London Traffic Disruption ETL Pipeline

Overview

This data pipeline ingests live traffic disruption data from Transport for London (TFL) via public APIs. It processes and validates the data using Pydantic, stores it in a PostgreSQL database, and exposes it through a FastAPI server. The project also includes a terminal user interface (TUI) for infrastructure control, a suite of Pytest tests, and an example client that demonstrates usage of the API.

Pipeline Architecture

Overview

The aim of the project is to show proficiency in python under the theme of data-engineering. The pipeline therefore strictly uses python instead of industry-grade software. The pipeline is therefore architected as close to 'first-principles' as possible - leaving the maximum possible flexibility and scope for the former requirements.

In general, the pipeline follows an Extract, Transform, Load (ETL) structure.

Note: Red lines indicate operations flow and access and Black indicates logical data flow.

Architectural Components

1. API Endpoint TFL

This API endpoint is provided by Transport for London. Details of the endpoint connection process and data stream format can be found at: https://api-portal.tfl.gov.uk/api-details#api=Road&operation=Road_DisruptionByPathIdsQueryStripContentQuerySeveritiesQueryCategoriesQuery&definition=System-2. In addition, the data stream is live.

2. Datalake

The datalake component (managed by datalake_manager.py) acts as an intermediate storage layer between each ETL step. After each processing stage—Extract, Transform, or Load—a snapshot of the data is saved to disk. This approach prevents large datasets from being held in memory and allows for easier debugging, recovery, and auditing of pipeline stages. The datalake_manager module abstracts all file operations (opening, reading, writing, and moving files), so other classes can interact with the datalake using simple, clean read and write methods, without worrying about file system details. This design simulates the behavior of production-grade datalake solutions in a lightweight, Pythonic way.

3. Extract

In the Extract step, the pipeline connectes to the live TFL API endpoint and receives the latest traffic disruption data. The data is returned in JSON format and is then saved as a snapshot using the datalake.

4. Transform

In the Transform step, the raw data snapshots from the datalake are processed. This stage involves cleaning the data, validating fields and types (using Pydantic models), removing duplicates, and restructuring the data as needed for downstream storage. The transformed data is then saved back to the datalake, ready for loading into the database.

5. Load

In the Load step, the transformed data is read from the datalake and batch-inserted into the PostgreSQL database.

6. Orchestrator

The orchestrator coordinates the execution of the entire ETL pipeline. It manages the order and timing of each step (Extract, Transform, Load), handles error logging, and ensures that each stage completes successfully before moving to the next. The orchestrator can be triggered manually, scheduled via cron jobs, or controlled through the TUI, providing flexibility and reliability in pipeline operations.

7. Pipeline Logger

The pipeline logger is a shared object passed throughout the codebase, enabling unified logging of key events and metrics across all ETL stages. This ensures consistent and centralized monitoring of pipeline health and operations.

8. API Server

The API server is built with FastAPI and exposes RESTful endpoints for querying, exporting, and interacting with the processed disruption data. It enables external applications and users to access the pipeline’s data and functionality in a protected way.

API endpoints	Database

Pipeline Workflow

There are various workflows with regard to pipeline operation. The pipeline can be run manually to ingest data once, in a single cycle. In addition, an external scheduler, like cron, can be used to schedule pipeline runs. This effectively causes the pipeline to run automatically.

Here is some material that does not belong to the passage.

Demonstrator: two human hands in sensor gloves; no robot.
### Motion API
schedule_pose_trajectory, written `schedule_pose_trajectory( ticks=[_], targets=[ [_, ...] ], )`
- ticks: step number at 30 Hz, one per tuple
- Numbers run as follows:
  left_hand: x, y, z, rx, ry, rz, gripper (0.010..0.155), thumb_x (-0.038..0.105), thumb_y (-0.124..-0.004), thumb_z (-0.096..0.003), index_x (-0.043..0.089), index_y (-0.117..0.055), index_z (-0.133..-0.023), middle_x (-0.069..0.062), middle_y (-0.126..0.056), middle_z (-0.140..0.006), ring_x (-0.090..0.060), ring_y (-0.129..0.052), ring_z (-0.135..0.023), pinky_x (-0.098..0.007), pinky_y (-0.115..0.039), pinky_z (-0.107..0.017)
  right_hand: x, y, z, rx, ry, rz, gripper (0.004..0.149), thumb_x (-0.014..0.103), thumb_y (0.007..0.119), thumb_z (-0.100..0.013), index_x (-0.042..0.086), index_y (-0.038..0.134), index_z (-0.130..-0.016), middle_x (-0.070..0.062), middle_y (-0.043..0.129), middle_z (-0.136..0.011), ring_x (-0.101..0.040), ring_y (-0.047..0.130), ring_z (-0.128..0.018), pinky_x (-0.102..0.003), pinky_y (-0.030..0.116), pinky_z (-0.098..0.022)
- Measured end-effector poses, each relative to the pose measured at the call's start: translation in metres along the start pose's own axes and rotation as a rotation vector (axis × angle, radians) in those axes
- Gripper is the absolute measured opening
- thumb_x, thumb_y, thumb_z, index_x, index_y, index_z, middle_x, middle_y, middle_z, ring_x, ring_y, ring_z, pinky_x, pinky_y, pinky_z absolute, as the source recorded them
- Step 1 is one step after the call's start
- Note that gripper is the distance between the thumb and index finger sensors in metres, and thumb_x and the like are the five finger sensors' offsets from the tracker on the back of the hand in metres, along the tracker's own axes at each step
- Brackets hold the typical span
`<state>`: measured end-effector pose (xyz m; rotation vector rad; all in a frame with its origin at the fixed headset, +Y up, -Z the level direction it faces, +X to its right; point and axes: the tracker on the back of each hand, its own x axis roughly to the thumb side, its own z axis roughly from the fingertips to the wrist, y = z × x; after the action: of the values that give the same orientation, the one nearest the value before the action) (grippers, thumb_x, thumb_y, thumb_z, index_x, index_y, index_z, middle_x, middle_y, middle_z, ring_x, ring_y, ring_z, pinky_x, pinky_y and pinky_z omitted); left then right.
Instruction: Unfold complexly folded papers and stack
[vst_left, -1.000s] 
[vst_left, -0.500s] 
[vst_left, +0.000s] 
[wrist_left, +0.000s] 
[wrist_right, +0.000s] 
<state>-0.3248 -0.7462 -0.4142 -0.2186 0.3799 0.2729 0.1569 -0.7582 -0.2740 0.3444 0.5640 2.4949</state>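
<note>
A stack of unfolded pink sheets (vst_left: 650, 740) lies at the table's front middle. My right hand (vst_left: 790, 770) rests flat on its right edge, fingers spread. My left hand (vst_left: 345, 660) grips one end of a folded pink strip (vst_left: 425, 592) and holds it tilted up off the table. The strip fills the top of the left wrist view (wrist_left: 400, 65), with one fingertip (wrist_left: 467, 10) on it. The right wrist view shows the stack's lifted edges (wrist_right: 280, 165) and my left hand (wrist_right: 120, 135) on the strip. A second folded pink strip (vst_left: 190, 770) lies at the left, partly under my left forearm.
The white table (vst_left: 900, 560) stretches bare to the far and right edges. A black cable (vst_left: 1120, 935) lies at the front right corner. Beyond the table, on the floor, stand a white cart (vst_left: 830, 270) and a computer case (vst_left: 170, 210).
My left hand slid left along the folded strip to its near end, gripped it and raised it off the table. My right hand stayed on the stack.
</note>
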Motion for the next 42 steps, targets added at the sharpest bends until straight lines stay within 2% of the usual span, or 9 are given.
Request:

A TUI is provided to interact with and monitor pipeline operations. This interface allows an operator to see, at a glance, the state of the pipeline.

Other Key Contributions and Features

Other than the core pipeline itself, a TUI and Example application make for suitable additions to the codebase.

Terminal User Interface (TUI)

The TUI provides a command-line interface for monitoring and controlling the pipeline. It allows users to view pipeline status, trigger runs, and access logs in real time, making pipeline management accessible and user-friendly without needing to interact directly with the codebase.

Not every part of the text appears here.